§ Task details:
The required output is a copy of each line in the material below that includes "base".

§ Source material:
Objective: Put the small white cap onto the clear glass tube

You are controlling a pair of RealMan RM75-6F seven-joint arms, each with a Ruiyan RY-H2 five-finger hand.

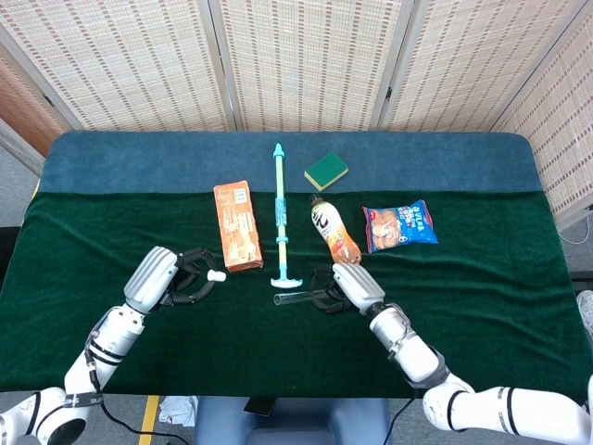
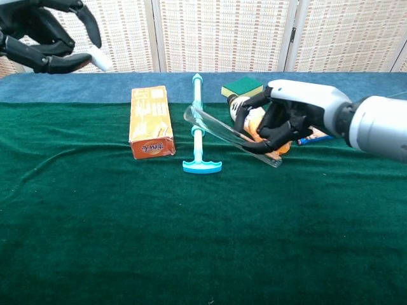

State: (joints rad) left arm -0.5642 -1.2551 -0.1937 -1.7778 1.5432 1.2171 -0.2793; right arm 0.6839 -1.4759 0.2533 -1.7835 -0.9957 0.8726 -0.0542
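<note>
My right hand grips the clear glass tube above the green cloth, with the tube's open end pointing left toward the other hand. My left hand is raised at the left and pinches the small white cap at its fingertips. In the head view the cap is a short gap to the left of the tube's open end.
An orange box, a teal pump-like tool, an orange drink bottle, a snack bag and a green sponge lie on the table behind the hands.
</note>
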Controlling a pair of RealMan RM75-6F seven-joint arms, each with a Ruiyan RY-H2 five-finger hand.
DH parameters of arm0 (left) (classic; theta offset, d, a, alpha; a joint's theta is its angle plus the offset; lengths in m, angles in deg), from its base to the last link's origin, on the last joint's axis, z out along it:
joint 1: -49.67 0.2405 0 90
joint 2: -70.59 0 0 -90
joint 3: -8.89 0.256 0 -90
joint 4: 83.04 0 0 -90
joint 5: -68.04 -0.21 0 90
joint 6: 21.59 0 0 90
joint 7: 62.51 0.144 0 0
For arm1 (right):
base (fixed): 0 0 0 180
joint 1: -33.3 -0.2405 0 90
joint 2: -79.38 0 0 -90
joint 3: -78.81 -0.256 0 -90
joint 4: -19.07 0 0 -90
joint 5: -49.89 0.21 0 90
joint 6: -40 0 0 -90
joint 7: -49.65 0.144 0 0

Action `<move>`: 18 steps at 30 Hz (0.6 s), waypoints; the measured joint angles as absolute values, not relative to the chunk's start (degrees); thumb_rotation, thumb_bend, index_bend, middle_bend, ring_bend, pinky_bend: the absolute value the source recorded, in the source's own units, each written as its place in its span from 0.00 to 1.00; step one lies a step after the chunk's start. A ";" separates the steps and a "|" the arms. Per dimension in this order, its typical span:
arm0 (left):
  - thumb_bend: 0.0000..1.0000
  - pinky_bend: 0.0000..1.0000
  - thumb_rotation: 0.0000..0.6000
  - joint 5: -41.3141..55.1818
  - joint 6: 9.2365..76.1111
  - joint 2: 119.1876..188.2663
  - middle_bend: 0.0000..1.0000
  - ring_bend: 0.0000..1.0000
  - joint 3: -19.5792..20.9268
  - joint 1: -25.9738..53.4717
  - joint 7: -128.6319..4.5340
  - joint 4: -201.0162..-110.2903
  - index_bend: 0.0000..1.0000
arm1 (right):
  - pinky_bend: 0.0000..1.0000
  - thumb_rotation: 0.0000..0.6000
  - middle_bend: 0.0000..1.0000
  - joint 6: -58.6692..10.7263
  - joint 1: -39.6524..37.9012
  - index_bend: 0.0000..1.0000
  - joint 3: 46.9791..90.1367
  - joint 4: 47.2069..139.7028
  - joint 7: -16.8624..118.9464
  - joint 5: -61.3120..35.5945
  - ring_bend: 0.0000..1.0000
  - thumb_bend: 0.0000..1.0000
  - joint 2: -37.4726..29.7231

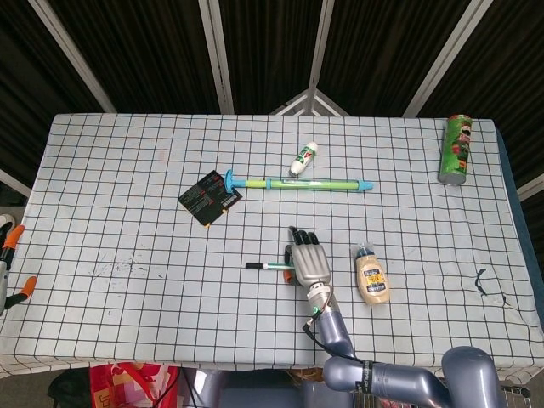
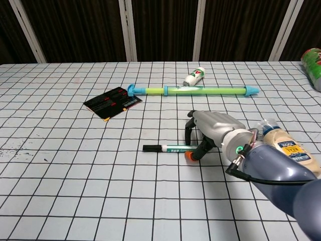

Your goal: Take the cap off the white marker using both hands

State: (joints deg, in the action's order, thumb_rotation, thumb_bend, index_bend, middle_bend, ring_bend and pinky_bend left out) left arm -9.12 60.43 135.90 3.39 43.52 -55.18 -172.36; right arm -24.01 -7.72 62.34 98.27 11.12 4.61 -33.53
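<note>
Chest view shows one right hand (image 2: 213, 129) gripping one white marker (image 2: 168, 148) — beside it, one mayonnaise bottle (image 2: 291, 149).

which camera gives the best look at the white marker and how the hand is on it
The chest view. It sees the white marker from the side, with the right hand curled over its orange-tipped end and the black cap sticking out free. The head view looks straight down: the marker is tiny and the hand hides that end.

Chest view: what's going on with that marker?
The right hand is curled over the barrel end of the white marker, which lies flat on the checked tablecloth with its black cap on, pointing left. Whether the fingers actually grip it is unclear. The left hand isn't visible, so the two-handed pull hasn't begun.
</note>
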 measured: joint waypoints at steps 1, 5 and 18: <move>0.42 0.02 1.00 -9.15 60.45 135.92 0.00 0.00 3.40 43.53 -55.24 -172.34 0.05 | 0.10 1.00 0.07 -23.95 -7.65 0.66 62.35 98.51 11.45 4.48 0.11 0.41 -33.40; 0.42 0.02 1.00 -9.16 60.58 135.93 0.00 0.00 3.34 43.57 -55.64 -172.31 0.05 | 0.10 1.00 0.07 -23.97 -7.22 0.68 62.39 100.21 13.02 3.38 0.11 0.42 -32.32; 0.42 0.02 1.00 -12.36 62.54 136.02 0.00 0.00 3.22 43.31 -57.04 -173.60 0.09 | 0.10 1.00 0.07 -26.32 -5.29 0.71 62.72 111.69 15.72 -0.49 0.12 0.42 -25.93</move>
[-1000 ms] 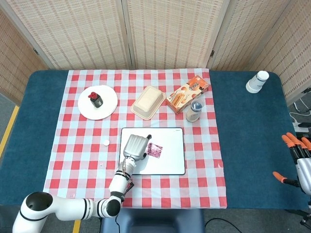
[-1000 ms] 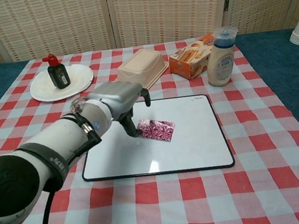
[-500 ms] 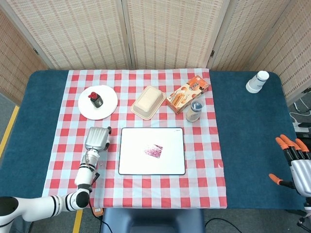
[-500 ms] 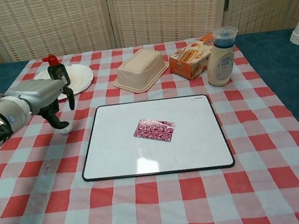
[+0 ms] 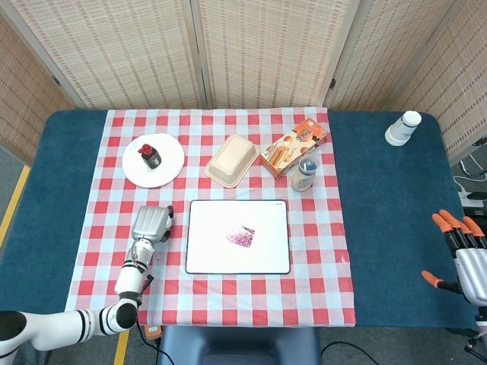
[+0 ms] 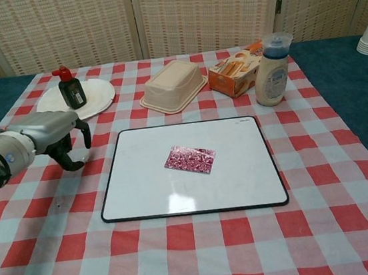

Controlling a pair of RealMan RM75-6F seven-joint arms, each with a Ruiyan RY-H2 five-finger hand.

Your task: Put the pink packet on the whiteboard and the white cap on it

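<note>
The pink packet (image 5: 242,236) (image 6: 189,159) lies flat near the middle of the whiteboard (image 5: 266,255) (image 6: 242,177). My left hand (image 5: 150,225) (image 6: 57,130) is low over the checked cloth just left of the board, fingers (image 6: 71,162) curled down to the cloth. The white cap is hidden beneath that hand, so whether the hand holds it does not show. My right hand (image 5: 464,249) hovers off the table's right edge with fingers spread, holding nothing.
Behind the board stand a white plate (image 5: 171,163) (image 6: 98,93) with a small black bottle (image 5: 151,156) (image 6: 71,91), a beige lidded box (image 5: 232,158) (image 6: 173,84), an orange carton (image 5: 294,144) (image 6: 233,74) and a blue-capped bottle (image 5: 304,175) (image 6: 272,71). Stacked paper cups (image 5: 402,128) sit far right.
My left hand let go of the packet on the board, swung left off it, and has now lowered over the spot where the white cap lay.
</note>
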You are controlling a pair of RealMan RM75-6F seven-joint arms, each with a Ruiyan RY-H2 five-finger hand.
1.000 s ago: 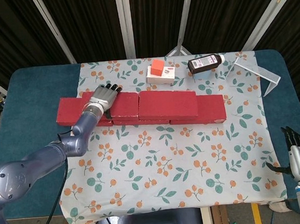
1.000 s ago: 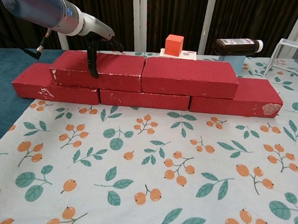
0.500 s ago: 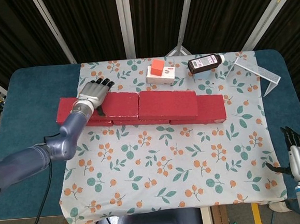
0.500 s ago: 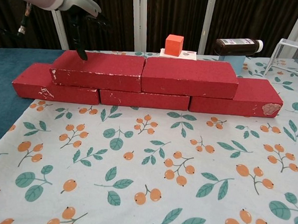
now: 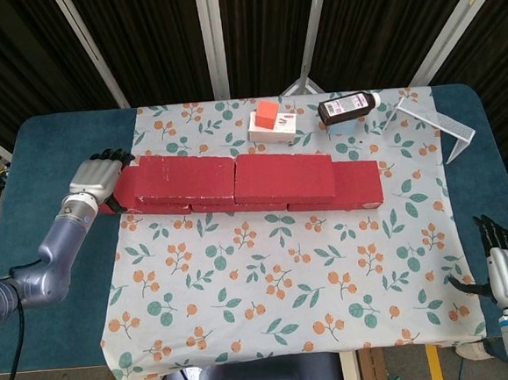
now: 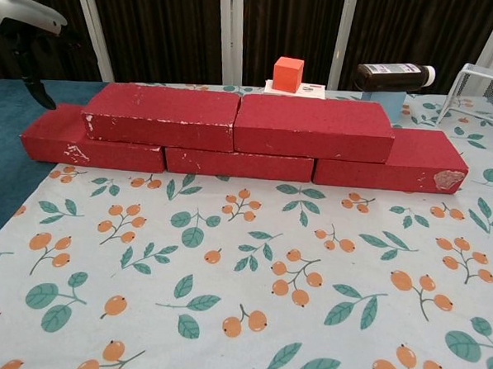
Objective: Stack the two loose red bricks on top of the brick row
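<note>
Left hand (image 5: 97, 178) empty, fingers spread, beside brick row (image 5: 236, 181) end; right hand (image 5: 506, 267) empty, fingers apart.

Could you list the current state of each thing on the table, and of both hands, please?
upper left brick: stacked on the bottom row, released.
upper right brick: stacked on the bottom row, beside the other.
bottom row: flat on the cloth.
left hand: holds nothing, at the row's left end.
right hand: idle, holds nothing.
brown bottle: lying on its side, capped.
orange cube: resting on a white box.
</note>
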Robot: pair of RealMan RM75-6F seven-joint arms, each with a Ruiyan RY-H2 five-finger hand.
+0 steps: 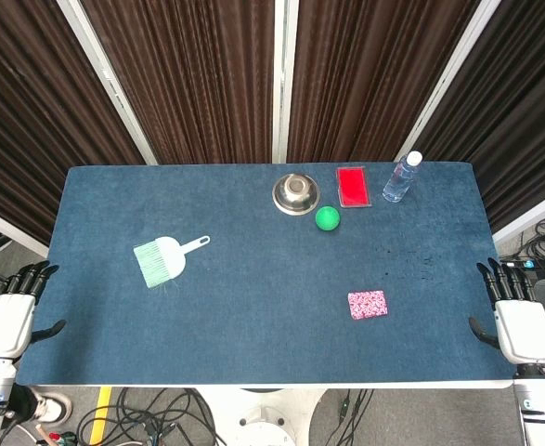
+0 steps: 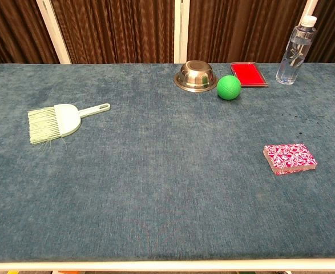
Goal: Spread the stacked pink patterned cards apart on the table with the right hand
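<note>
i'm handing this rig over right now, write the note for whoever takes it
Left hand: open, holding nothing, at the table's near left edge.
Right hand: open, holding nothing, at the near right edge, apart from the cards.
Pink patterned cards: one neat stack on the blue table, near right side, nothing touching them.
Done: nothing yet.
Left: bring the right hand to the stack and spread the cards apart on the table.
</note>
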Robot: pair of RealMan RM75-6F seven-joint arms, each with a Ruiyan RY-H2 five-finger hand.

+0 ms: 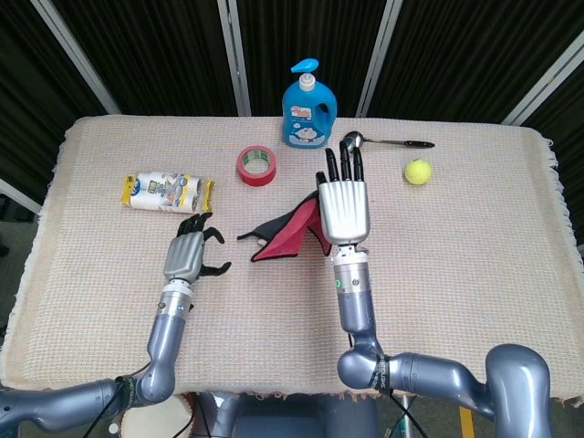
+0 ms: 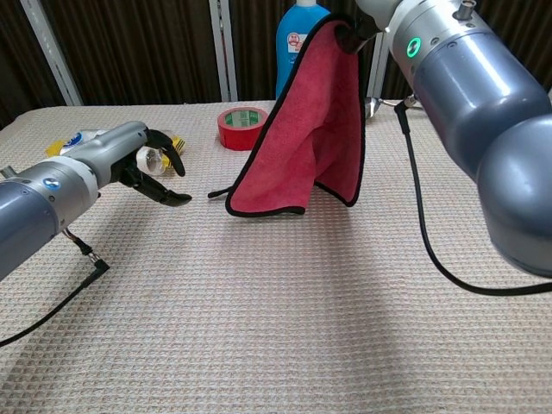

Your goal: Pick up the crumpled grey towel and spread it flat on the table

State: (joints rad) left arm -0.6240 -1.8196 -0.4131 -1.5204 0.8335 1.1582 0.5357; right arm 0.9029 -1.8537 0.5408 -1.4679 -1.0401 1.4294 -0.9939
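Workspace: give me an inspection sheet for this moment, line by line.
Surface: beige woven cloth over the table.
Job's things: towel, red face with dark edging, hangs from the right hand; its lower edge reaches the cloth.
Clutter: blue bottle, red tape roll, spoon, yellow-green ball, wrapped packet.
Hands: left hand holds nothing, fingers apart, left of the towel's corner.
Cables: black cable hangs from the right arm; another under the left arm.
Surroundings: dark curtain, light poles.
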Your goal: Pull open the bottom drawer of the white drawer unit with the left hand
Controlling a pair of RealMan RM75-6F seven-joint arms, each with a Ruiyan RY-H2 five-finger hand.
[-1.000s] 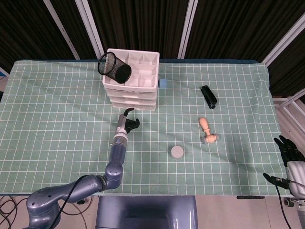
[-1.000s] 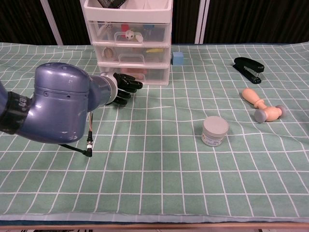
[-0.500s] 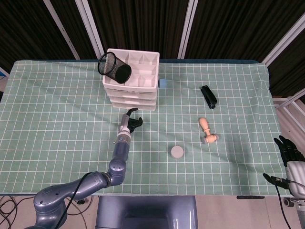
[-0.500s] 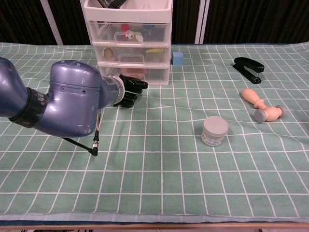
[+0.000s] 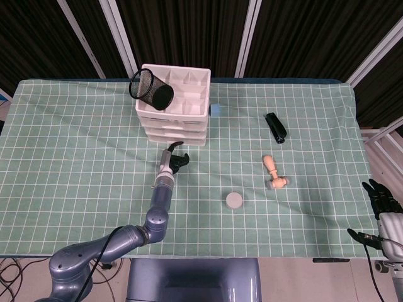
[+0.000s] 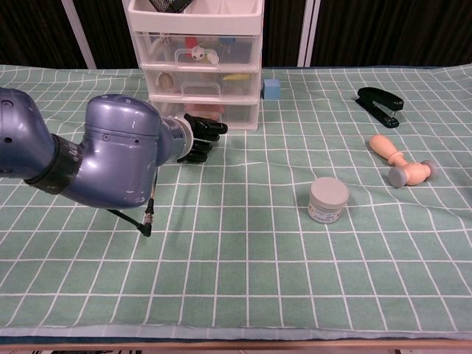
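While near bottom drawer [image 6: 204, 112], left hand [image 6: 200, 138] empty, no labels legible

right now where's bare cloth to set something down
Free: the wide stretch left of the drawer unit, and between the round tin and the near edge. Crowded: in front of the unit, where the left hand hovers, and around the wooden stamp.

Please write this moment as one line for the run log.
phase: approach | left hand: open, short of bottom drawer | drawer: closed | right hand: idle at table's right edge
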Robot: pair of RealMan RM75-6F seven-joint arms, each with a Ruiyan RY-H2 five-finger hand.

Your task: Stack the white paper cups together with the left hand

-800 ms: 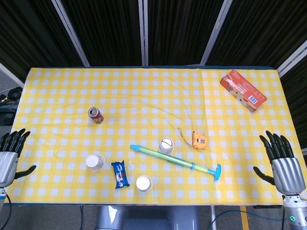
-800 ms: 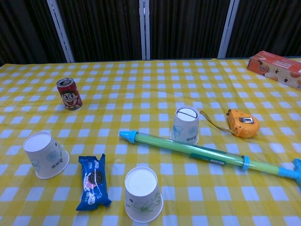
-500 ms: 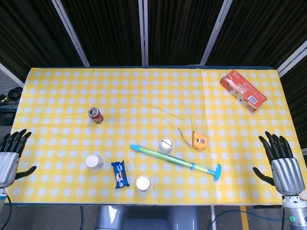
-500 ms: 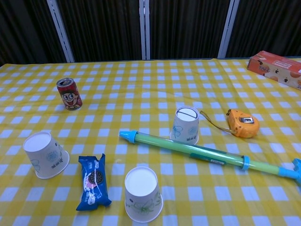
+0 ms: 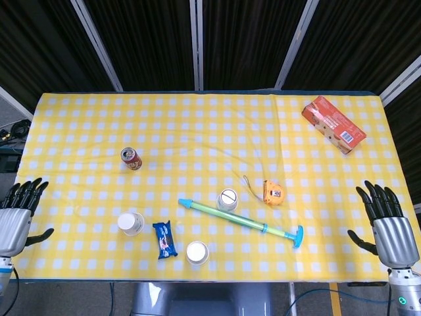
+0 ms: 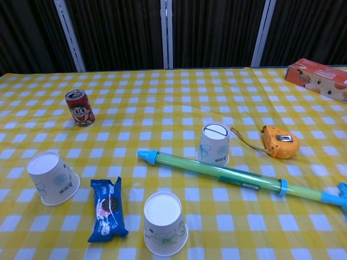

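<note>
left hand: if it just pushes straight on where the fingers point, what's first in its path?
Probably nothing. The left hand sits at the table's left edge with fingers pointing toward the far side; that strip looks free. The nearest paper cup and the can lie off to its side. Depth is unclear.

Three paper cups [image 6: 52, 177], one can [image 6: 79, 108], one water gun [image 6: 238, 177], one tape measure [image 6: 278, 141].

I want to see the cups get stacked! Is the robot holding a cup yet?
No. The left hand and right hand are both open and empty, off the table's edges, away from the three paper cups.
</note>
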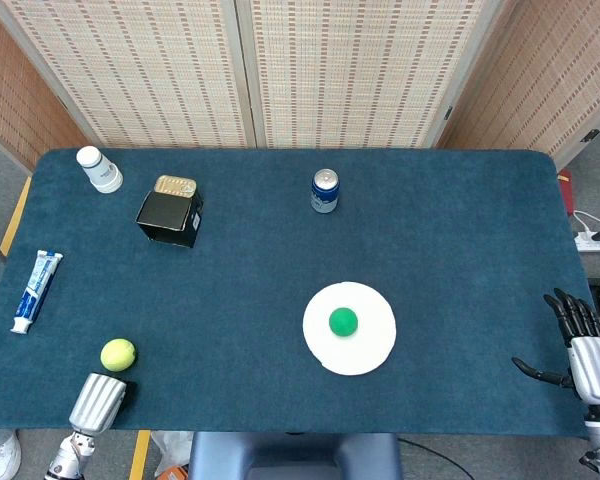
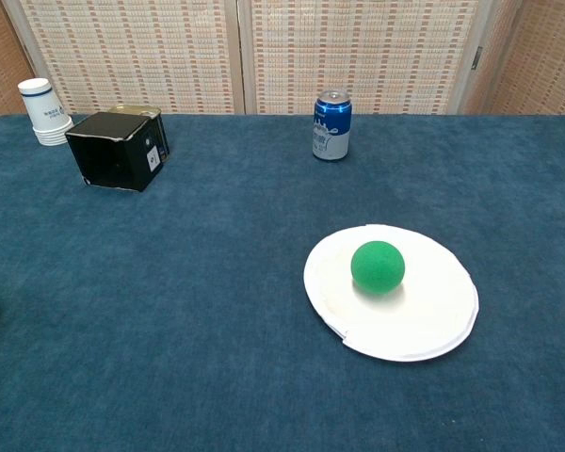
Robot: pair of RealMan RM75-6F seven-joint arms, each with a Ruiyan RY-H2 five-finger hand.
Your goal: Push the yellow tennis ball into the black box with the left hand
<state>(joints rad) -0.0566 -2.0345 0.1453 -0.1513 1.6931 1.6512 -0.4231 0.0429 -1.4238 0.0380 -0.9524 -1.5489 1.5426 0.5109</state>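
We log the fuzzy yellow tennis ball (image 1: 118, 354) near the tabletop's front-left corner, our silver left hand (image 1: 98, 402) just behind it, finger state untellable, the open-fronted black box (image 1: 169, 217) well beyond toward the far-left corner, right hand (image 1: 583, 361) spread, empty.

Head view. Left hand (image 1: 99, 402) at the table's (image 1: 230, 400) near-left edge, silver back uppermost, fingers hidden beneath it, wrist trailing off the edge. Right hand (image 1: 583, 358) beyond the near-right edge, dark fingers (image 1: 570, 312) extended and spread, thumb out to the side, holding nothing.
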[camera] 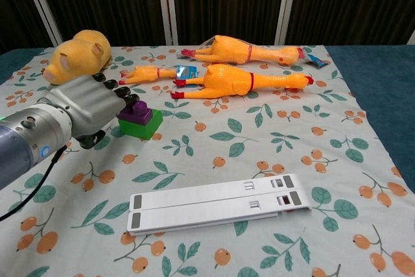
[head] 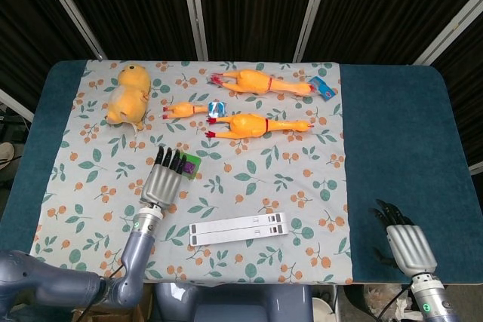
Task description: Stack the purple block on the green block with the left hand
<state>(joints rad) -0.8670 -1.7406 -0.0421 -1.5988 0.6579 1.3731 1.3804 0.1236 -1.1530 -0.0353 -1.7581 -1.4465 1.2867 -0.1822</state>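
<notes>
Your table (head: 407,148) fills the middle of the head view, its blue top bare along the right; the floral cloth (head: 302,186) covers the left and centre of it. Left of centre, your left hand (head: 163,182) lies over the cloth with its dark fingertips (head: 172,160) reaching up to the blocks; in the chest view that hand (camera: 91,109) sits at the left, fingers bent in front of the blocks' left side, and you cannot tell whether they touch or hold anything. At the lower right of the head view your right hand (head: 407,246) rests on the blue top, fingers loosely apart, holding nothing. The white strip (camera: 217,202) lies low in the centre of the chest view; the plush duck (head: 128,96) sits at the upper left; 2 large rubber chickens (head: 260,83) lie across the upper middle, with 1 small chicken (head: 185,109) to their left. The green block (camera: 144,124) stands on the cloth just right of your left fingertips; the purple block (camera: 136,112) sits on top of it.
</notes>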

§ Solution for this problem:
DH parameters of arm0 (left) (classic; theta offset, d, a, alpha; a joint's theta is its angle plus the offset; lengths in m, angles in deg), from its base to the last link's origin, on the last joint's axis, z out along it:
base (fixed): 0 0 0 180

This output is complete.